Telefones utilizados pelo diário Folha de São Paulo têm sigilo quebrado: o “escândalo do dossiê” atenta contra a liberdade de imprensa
Repórteres sem Fronteiras condena a escuta telefônica de linhas utilizadas pelo diário Folha de São Paulo em sua sucursal de Brasília, sobre a qual o jornal tomou conhecimento no dia 8 de novembro de 2006. É a segunda vez num período de 10 dias que as autoridades federais tentam obter dos jornalistas as fontes utilizadas pelos mesmos durante o trabalho de apuração do mais recente escândalo eleitoral.
Repórteres sem Fronteiras condena a escuta telefônica de linhas utilizadas por jornalistas do diário Folha de São Paulo, realizada pela Polícia Federal e revelada no dia 8 de novembro. A organização avalia que o direito constitucional garantido aos jornalistas de protegerem suas fontes foi usurpado. Constata ainda que, pela segunda vez no período de dez dias, o “escândalo do dossier”, que atingiu a campanha pela reeleição do presidente Luiz Inácio Lula da Silva, resulta em novos abusos contra a liberdade de imprensa.
“Depois de tentativas de intimidação contra três jornalistas da revista Veja (ver Comunicado), as autoridades federais mais uma vez abusam de seu poder para obrigar jornalistas a revelar suas fontes de informação, ligadas ao escândalo que envolveu pessoas próximas do presidente da república. Quem realmente acreditaria que colocar jornalistas sob escuta telefônica ajuda a proteger o poder? O direito dos jornalistas de sigilo de fonte está assegurado na constituição federal e na Declaração de Chapultepec sobre a liberdade de expressão, assinada pelo presidente Luiz Inácio Lula da Silva no dia 3 de maio de 2006. Por meio deste, solicitamos que o juiz que autorizou a escuta reconsidere sua decisão”, disse Repórteres sem Fronteiras.
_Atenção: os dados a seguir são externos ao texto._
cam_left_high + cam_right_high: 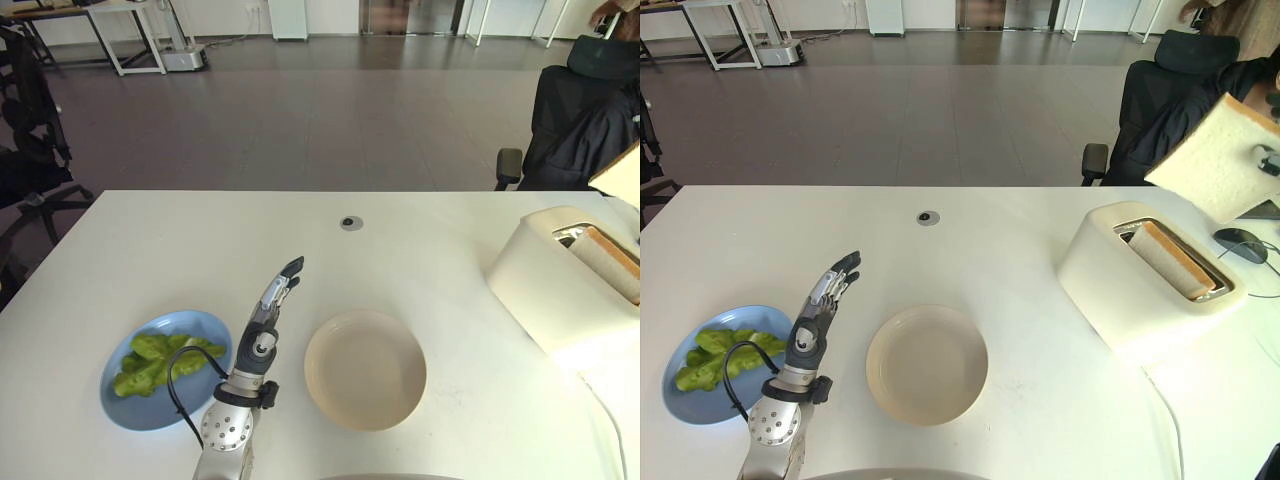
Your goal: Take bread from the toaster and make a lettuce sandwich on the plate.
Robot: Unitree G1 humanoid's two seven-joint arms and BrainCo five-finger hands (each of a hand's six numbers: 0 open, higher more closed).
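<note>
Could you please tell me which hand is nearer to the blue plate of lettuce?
Left. The left hand is just right of the blue plate. The right hand is far off, up by the toaster, holding a bread slice.

A broad, dull brown floor [300, 110] runs back to a pale wall [230, 15] and shines softly under even light. A white-legged table [125, 35] stands far left, with black office chairs at the left [30, 120] and right [1170, 85].
</note>
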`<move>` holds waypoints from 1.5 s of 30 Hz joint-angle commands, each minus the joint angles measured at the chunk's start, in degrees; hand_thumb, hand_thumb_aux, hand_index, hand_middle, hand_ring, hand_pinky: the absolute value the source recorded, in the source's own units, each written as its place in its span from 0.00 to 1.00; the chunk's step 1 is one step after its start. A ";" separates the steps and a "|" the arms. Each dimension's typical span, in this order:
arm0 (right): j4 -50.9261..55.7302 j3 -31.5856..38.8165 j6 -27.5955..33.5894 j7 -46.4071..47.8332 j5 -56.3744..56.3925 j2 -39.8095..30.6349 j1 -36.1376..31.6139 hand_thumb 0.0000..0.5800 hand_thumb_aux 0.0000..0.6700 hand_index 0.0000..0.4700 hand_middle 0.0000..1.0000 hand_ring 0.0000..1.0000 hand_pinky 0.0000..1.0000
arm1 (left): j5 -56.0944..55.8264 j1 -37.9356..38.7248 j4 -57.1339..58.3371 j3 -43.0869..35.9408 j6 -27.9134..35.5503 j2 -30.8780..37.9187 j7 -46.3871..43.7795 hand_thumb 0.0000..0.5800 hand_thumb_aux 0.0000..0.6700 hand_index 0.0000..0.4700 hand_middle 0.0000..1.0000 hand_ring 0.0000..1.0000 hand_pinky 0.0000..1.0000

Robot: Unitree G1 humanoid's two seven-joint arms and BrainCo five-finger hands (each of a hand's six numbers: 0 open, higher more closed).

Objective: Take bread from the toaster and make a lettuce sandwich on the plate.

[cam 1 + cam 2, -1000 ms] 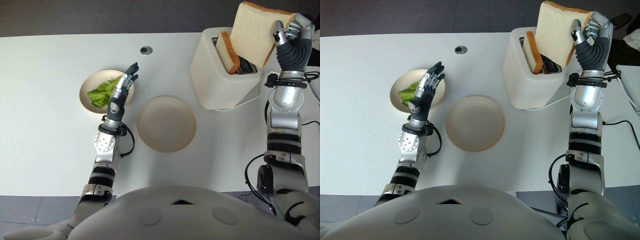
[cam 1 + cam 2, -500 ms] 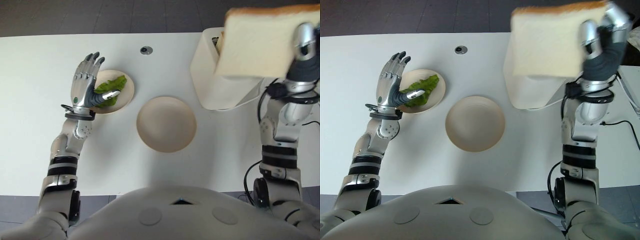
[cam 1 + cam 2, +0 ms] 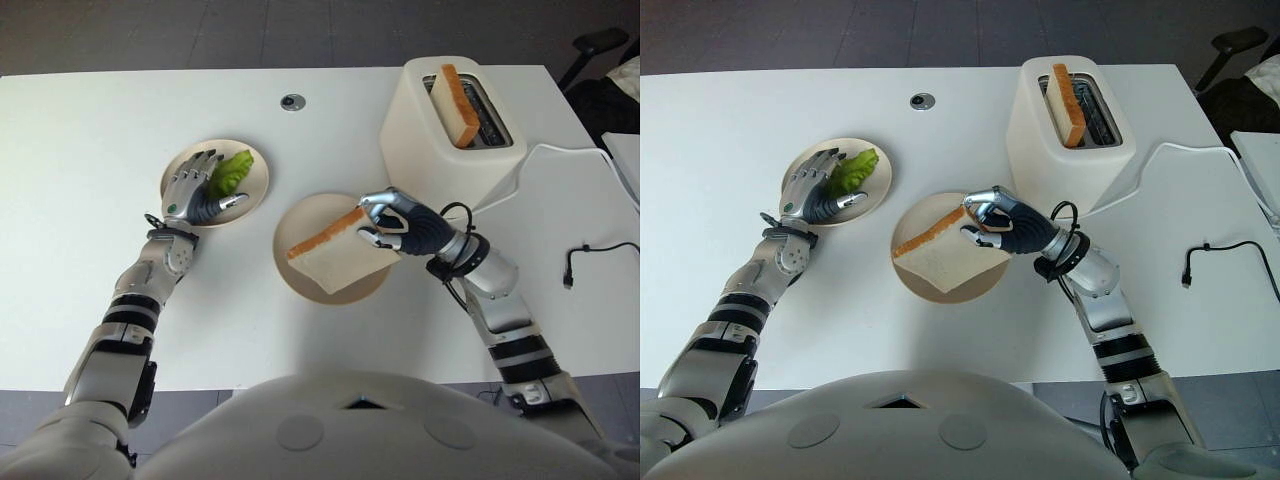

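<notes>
My right hand (image 3: 400,224) is shut on a slice of bread (image 3: 335,256), holding it tilted low over the beige plate (image 3: 298,215) at the table's middle. One more slice (image 3: 459,91) stands upright in the left slot of the cream toaster (image 3: 440,160) at the back right. A green lettuce leaf (image 3: 231,168) lies in the small bowl (image 3: 252,185) at the left. My left hand (image 3: 194,193) rests over that bowl with its fingers spread and slightly bent, just left of the lettuce, holding nothing.
The toaster's white cord (image 3: 540,160) runs right across the table. A black cable end (image 3: 572,270) lies near the right edge. A round metal grommet (image 3: 292,100) sits at the back of the table.
My right hand has brought the bread slice down from above the toaster to just over the plate. My left hand has dropped lower onto the lettuce bowl.
</notes>
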 commanded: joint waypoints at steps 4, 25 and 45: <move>5.67 -0.28 0.49 -3.25 -6.17 2.32 -2.91 1.00 1.00 1.00 1.00 1.00 1.00 | -2.20 0.95 0.43 -3.10 -0.23 0.78 1.09 0.94 0.76 0.76 0.00 0.00 0.00; 7.11 -1.14 -0.78 -10.14 -17.87 0.68 -4.56 0.00 0.00 0.00 0.00 0.00 0.00 | -2.09 -0.94 3.45 -9.86 3.90 2.68 2.35 0.00 0.00 0.00 0.00 0.00 0.00; 3.75 -3.91 -1.29 -12.61 -12.47 3.12 -5.61 0.00 0.00 0.00 0.00 0.00 0.00 | -8.97 0.09 -1.25 -8.25 -5.81 4.06 7.24 1.00 1.00 1.00 0.00 0.00 0.00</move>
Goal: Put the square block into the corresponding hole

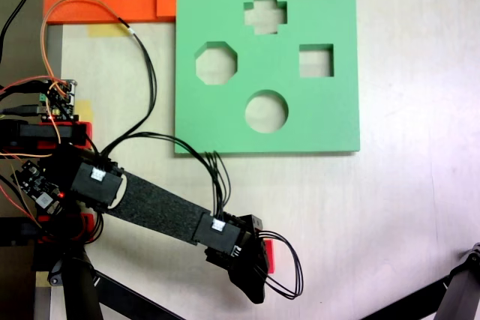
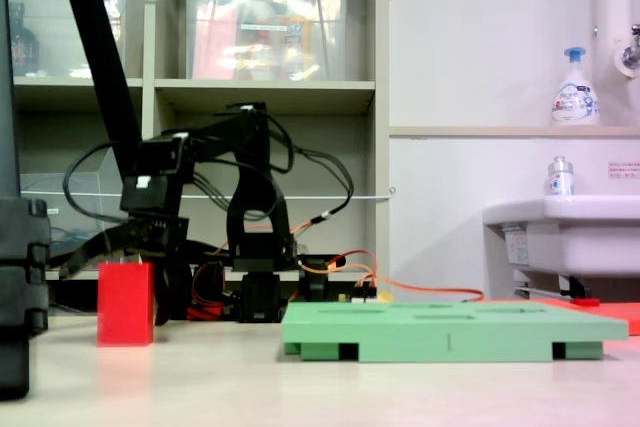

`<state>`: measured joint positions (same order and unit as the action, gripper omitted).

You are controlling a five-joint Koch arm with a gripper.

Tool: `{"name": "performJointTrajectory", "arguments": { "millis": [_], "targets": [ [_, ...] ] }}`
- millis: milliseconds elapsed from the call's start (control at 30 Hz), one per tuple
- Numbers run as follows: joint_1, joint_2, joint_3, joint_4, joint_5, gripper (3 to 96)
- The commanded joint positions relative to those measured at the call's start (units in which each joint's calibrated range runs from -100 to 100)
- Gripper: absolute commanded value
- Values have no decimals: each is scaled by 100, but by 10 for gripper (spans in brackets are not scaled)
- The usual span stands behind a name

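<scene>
claw reaching for the red block
claw [image 1: 259,264] over block [image 1: 271,254], grip unclear; square hole [image 1: 316,61] far up the first exterior view.

I cannot read any words or numbers here. The white pump bottle with the blue top [image 2: 575,89] has a label, but it is too blurry.
</scene>
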<state>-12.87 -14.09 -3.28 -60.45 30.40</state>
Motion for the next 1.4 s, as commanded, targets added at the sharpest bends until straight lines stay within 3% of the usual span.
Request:
{"name": "performJointTrajectory", "arguments": {
  "millis": [33,300,600,1100,1400],
  "targets": [
    [-20,68,338,224,-39,770],
    [-29,166,428,224,-39,763],
    [-73,110,358,166,-39,472],
    [-181,-155,249,80,-63,368],
    [-269,-476,189,-26,-54,246]
  ]
}}
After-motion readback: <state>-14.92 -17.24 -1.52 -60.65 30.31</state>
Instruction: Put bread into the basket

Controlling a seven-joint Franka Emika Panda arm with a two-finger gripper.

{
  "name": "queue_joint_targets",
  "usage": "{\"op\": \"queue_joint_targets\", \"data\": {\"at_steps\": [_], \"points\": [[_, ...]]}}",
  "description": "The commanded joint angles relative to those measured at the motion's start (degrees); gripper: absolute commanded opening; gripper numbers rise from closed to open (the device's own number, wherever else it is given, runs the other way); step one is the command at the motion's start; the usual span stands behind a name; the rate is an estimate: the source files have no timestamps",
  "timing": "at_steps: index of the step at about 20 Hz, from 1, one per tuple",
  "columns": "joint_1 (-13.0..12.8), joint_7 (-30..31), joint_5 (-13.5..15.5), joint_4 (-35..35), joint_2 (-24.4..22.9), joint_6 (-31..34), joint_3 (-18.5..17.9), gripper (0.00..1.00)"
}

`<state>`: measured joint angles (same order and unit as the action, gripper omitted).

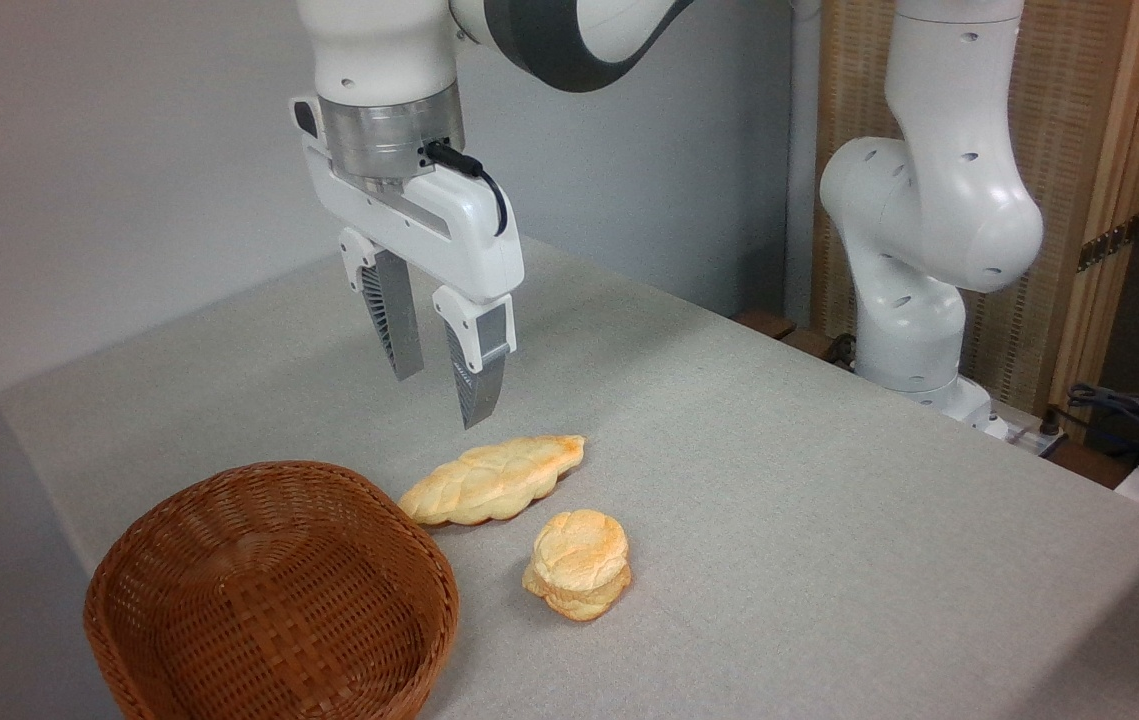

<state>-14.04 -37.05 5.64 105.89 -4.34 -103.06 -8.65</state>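
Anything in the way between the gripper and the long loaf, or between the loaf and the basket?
Nothing visible. The gripper hangs open above the bread with clear air between. The basket sits just left of the loaf, empty, and the round bun lies off to the other side.

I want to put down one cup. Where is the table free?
Free: right of the round bun, toward the arm base; also the back left behind the tool. Crowded: the front, with basket, bread and bun close together.
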Motion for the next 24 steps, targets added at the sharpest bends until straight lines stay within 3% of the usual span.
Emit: {"op": "queue_joint_targets", "data": {"at_steps": [1,24], "points": [[-1.1,0.7,0.7,1.2,-1.1,-0.6,-0.9,1.00],[-1.9,0.6,0.5,2.1,-1.1,-0.6,-0.3,1.00]]}}
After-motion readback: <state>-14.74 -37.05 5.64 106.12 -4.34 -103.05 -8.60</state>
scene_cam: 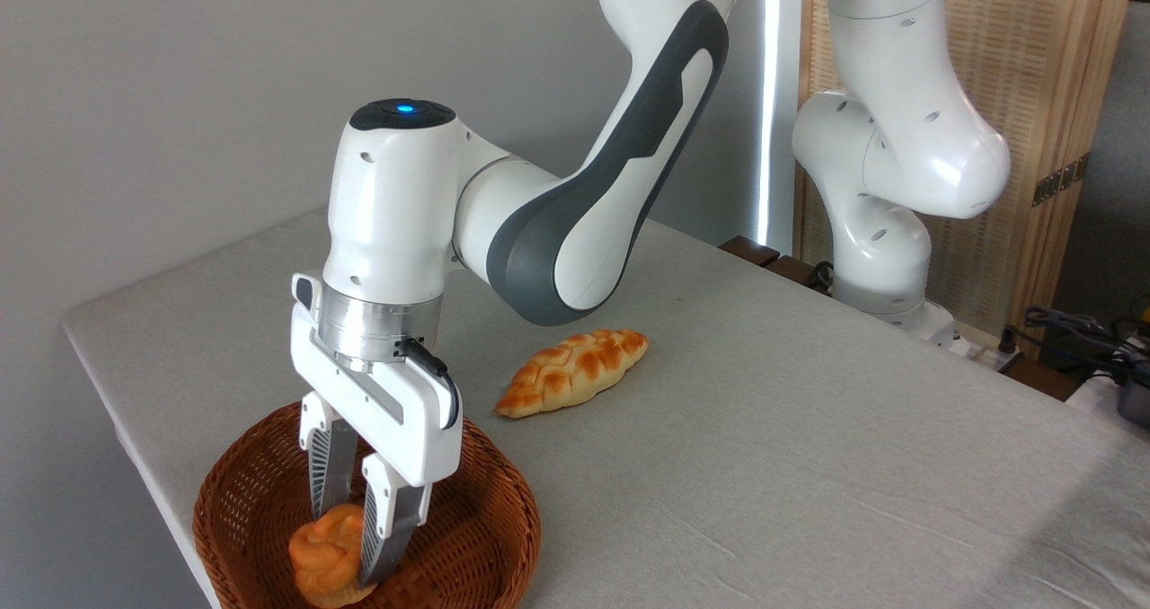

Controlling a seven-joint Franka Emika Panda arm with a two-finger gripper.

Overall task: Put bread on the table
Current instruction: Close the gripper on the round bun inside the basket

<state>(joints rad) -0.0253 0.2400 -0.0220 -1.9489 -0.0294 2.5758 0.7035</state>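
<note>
claw at the bun, lift not yet made

the small round golden-orange bun with a knotted top [325, 557] sat inside the brown woven wicker basket [467, 537], toward its near side. the white two-finger claw [346, 537] reached straight down into the basket, one finger behind the bun and the other across its front right side, so the fingers bracketed it and appeared to pinch it; how firm the hold was could not be told. the bun seemed to rest on the basket floor. the basket stood at the near left corner of the light grey-beige cloth-covered tabletop [809, 465]. a long braided loaf with browned patches [573, 371] lay on the cloth well apart, behind the basket. the step in hand looked like the grasp. the next move called for a straight lift clear of the basket rim, then a carry to bare cloth.
</note>
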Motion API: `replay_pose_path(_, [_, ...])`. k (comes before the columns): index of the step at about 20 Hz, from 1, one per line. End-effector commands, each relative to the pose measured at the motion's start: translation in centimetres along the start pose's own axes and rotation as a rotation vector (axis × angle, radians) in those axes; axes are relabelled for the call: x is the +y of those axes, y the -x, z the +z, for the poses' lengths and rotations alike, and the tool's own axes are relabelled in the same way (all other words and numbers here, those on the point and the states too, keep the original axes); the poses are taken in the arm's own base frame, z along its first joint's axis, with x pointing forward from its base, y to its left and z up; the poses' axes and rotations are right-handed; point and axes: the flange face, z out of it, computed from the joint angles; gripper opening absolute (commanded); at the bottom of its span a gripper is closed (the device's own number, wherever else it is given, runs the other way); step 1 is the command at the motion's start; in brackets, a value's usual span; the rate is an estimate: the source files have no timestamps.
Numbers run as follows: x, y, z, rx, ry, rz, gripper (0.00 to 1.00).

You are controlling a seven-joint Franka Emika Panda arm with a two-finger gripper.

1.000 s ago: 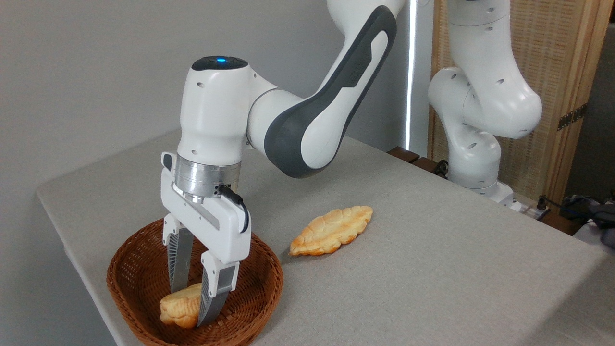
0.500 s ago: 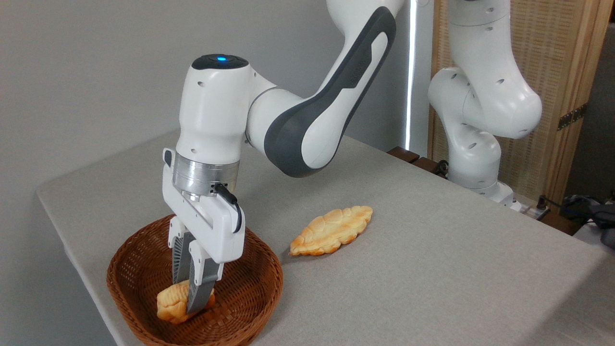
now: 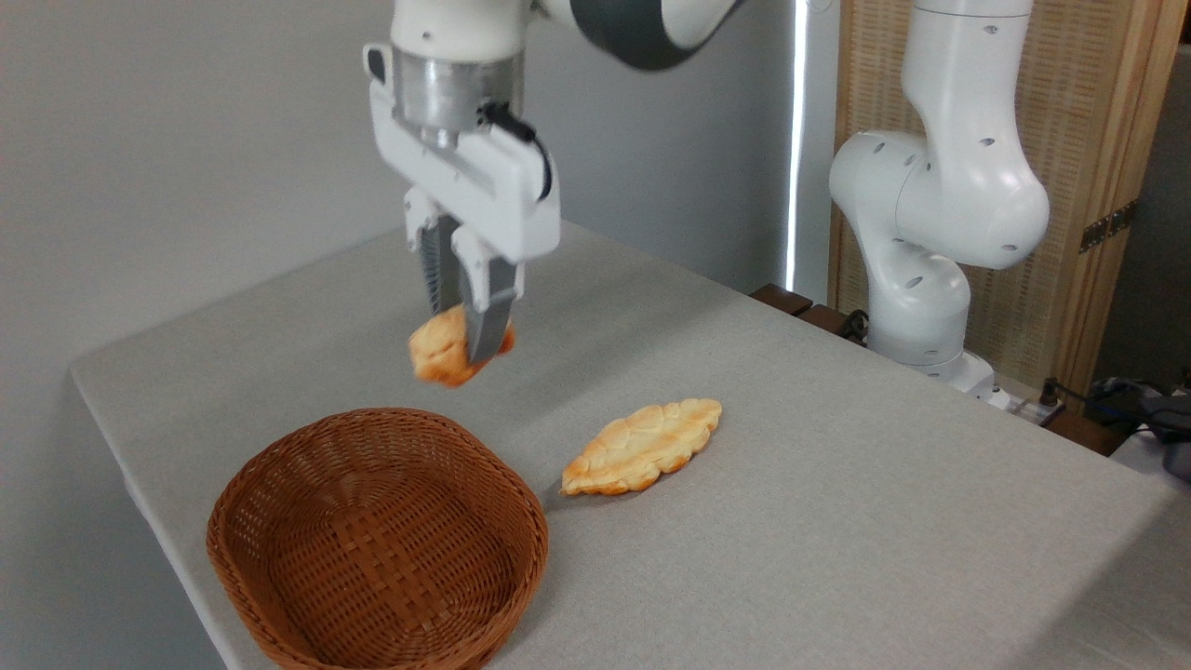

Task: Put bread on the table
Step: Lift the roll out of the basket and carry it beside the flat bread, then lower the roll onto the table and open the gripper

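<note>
The bread point(image 3: 439, 353), a small golden-orange knobbly bun, hangs in the air well above the light grey table point(image 3: 837, 484). My gripper point(image 3: 470, 337) is shut on the bread, its two grey fingers pointing down and pinching it from both sides. The bun is slightly blurred. It hangs above and behind the far rim of the brown wicker basket point(image 3: 377, 540), which holds nothing.
A longer, flat, leaf-shaped golden pastry point(image 3: 642, 447) lies on the table just right of the basket. The arm's white base point(image 3: 916, 307) stands at the table's far right edge, with a wooden screen behind it.
My gripper closed on the bread inside the basket, then lifted it high up and a little to the right, out of the basket. The basket now holds nothing.
</note>
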Motion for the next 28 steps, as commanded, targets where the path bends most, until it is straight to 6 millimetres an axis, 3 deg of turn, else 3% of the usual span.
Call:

O diário Folha de São Paulo tomou conhecimento, no dia 8 de novembro, que duas linhas telefônicas - uma fixa e uma outra de um celular - de sua sucursal de Brasília, instaladas nas dependências da Câmara dos Deputados , foram objeto de escuta telefônica por parte da Polícia Federal no período de 1º de agosto a 29 de setembro de 2006. Os dois números foram incluídos, com a autorização de um juiz, numa lista de 168 linhas que foram colocadas sob escuta dentro do processo de investigação do “escândalo do dossiê”.
Durante a campanha eleitoral, membros do partido dos Trabalhadores (PT, partido do presidente reeleito, Lula) estiveram envolvidos numa tentativa de compra de um falso dossiê, com o objetivo de comprometer o Partido da Social Democracia Brasileira (PSDB, do qual faz parte o candidato derrotado por Lula, Geraldo Alckmin). Um intermediário do PT, membro do comitê de campanha de Lula, Gedimar Passos, foi detido, no dia 15 de setembro, num hotel de São Paulo, de posse de R$ 1,7 milhões (cerca de 600 mil euros).
Os policiais encarregados da investigação sobre o escândalo alegam que a escuta telefônica foi solicitada devido à necessidade de acompanhar todas as ligações feitas e recebidas por Gedimar Passos. O delegado Diógenes Curado disse, num primeiro momento, que ignorava que as duas linhas fossem utilizadas pelo jornal. Em seguida, revelou que Folha foi o único veículo de imprensa que fez contato com Gedimar Passos. Segundo comunicado da Associação Brasileira de Jornalismo Investigativo (Abraji), no entanto, a revista Veja teria, dois dias antes, feito contato com Passos. No dia 31 de outubro, em São Paulo, a polícia convocou para depor três jornalistas da revista, na tentativa de obter os nomes de quem teria repassado as informações sobre o escândalo publicadas por Veja.
Denunciada pelas associações de jornalistas, a escuta telefônica do jornal acontece dois anos após uma outra, ocorrida no Estado do Espírito Santo (região Sudeste), desta vez envolvendo o diário A Gazeta, durante trabalho de apuração sobre os motivos que teriam provocado o assassinato de um juiz naquele estado.